Calculating the size of a table in Cassandra - cassandra

In "Cassandra The Definitive Guide" (2nd edition) by Jeff Carpenter & Eben Hewitt, the following formula is used to calculate the size of a table on disk (apologies for the blurred part):
ck: primary key columns
cs: static columns
cr: regular columns
cc: clustering columns
Nr: number of rows
Nv: it's used for counting the total size of the timestamps (I don't get this part completely, but for now I'll ignore it).
There are two things I don't understand in this equation.
First: why do clustering columns size gets counted for every regular column? Shouldn't we multiply it by the number of rows? It seems to me that by calculating this way, we're saying that the data in each clustering column, gets replicated for each regular column, which I suppose is not the case.
Second: why do primary key columns don't get multiplied by the number of partitions? From my understanding, if we have a node with two partitions, then we should multiply the size of the primary key columns by two because we'll have two different primary keys in that node.

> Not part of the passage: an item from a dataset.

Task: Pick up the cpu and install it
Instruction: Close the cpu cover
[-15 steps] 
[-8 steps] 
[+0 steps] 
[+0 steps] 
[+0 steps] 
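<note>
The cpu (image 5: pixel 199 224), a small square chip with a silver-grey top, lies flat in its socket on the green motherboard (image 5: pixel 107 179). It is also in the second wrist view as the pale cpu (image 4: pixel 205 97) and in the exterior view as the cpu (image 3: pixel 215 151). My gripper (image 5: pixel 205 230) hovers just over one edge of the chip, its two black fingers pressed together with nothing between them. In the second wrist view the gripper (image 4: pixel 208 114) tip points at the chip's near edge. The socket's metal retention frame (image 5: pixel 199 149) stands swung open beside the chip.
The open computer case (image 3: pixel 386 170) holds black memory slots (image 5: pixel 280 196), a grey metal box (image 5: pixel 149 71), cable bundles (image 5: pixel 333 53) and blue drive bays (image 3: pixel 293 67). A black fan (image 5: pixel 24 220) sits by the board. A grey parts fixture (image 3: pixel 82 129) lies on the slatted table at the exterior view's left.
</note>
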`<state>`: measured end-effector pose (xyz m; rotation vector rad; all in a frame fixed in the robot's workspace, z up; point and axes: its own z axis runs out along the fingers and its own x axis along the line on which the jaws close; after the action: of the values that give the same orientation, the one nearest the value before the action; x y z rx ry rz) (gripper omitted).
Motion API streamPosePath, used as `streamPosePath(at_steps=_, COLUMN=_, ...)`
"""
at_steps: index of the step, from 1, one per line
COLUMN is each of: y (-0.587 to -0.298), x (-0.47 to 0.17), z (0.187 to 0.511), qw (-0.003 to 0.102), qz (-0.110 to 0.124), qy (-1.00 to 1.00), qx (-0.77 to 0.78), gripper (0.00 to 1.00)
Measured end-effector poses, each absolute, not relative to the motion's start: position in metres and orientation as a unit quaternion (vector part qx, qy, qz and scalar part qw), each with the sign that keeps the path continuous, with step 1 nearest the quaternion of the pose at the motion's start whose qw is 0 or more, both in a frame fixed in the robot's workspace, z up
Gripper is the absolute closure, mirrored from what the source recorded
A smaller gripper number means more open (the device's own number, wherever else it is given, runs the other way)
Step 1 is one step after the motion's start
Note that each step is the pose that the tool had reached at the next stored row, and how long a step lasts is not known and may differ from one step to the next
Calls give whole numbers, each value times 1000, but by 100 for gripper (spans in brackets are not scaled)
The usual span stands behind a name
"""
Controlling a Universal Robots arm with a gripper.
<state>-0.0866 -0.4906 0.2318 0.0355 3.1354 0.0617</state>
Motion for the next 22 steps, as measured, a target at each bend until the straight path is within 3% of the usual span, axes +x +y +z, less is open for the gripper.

It's because of Cassandra's version < 3 internal structure.
There is only one entry for each distinct partition key value.
For each distinct partition key value there is only one entry for static column
There is an empty entry for the clustering key
For each column in a row there is a single entry for each clustering key column
Let's take an example :
CREATE TABLE my_table (
pk1 int,
pk2 int,
ck1 int,
ck2 int,
d1 int,
d2 int,
s int static,
PRIMARY KEY ((pk1, pk2), ck1, ck2)
);
Insert some dummy data :
pk1 | pk2 | ck1 | ck2 | s | d1 | d2
-----+-----+-----+------+-------+--------+---------
1 | 10 | 100 | 1000 | 10000 | 100000 | 1000000
1 | 10 | 100 | 1001 | 10000 | 100001 | 1000001
2 | 20 | 200 | 2000 | 20000 | 200000 | 2000001
Internal structure will be :
|100:1000: |100:1000:d1|100:1000:d2|100:1001: |100:1001:d1|100:1001:d2|
-----+-------+-----------+-----------+-----------+-----------+-----------+-----------+
1:10 | 10000 | | 100000 | 1000000 | | 100001 | 1000001 |
|200:2000: |200:2000:d1|200:2000:d2|
-----+-------+-----------+-----------+-----------+
2:20 | 20000 | | 200000 | 2000000 |
So size of the table will be :
Single Partition Size = (4 + 4 + 4 + 4) + 4 + 2 * ((4 + (4 + 4)) + (4 + (4 + 4))) byte = 68 byte
Estimated Table Size = Single Partition Size * Number Of Partition
= 68 * 2 byte
= 136 byte
Here all of the field type is int (4 byte)
There is 4 primary key column, 1 static column, 2 clustering key column and 2 regular column
More : http://opensourceconnections.com/blog/2013/07/24/understanding-how-cql3-maps-to-cassandras-internal-data-structure/

As the author, I greatly appreciate the question and your engagement with the material!
With respect to the original questions - remember that this is not the formula to calculate the size of the table, it is the formula to calculate the size of a single partition. The intent is to use this formula with "worst case" number of rows to identify overly large partitions. You'd need to multiply the result of this equation by the number of partitions to get an estimate of total data size for the table. And of course this does not take replication into account.
Also thanks to those who responded to the original question. Based on your feedback I spent some time looking at the new (3.0) storage format to see whether that might impact the formula. I agree that Aaron Morton's article is a helpful resource (link provided above).
The basic approach of the formula remains sound for the 3.0 storage format. The way the formula works, you're basically adding:
the sizes of the partition key and static columns
the size of the clustering columns per row, times the number of rows
8 bytes of metadata for each cell
Updating the formula for the 3.0 storage format requires revisiting the constants. For example, the original equation assumes 8 bytes of metadata per cell to store a timestamp. The new format treats the timestamp on a cell as optional since it can be applied at the row level. For this reason, there is now a variable amount of metadata per cell, which could be as low as 1-2 bytes, depending on the data type.
After reading this feedback and rereading that section of the chapter, I plan to update the text to add some clarifications as well as stronger caveats about this formula being useful as an approximation rather than an exact value. There are factors it doesn't account for at all such as writes being spread over multiple SSTables, as well as tombstones. We're actually planning another printing this spring (2017) to correct a few errata, so look for those changes soon.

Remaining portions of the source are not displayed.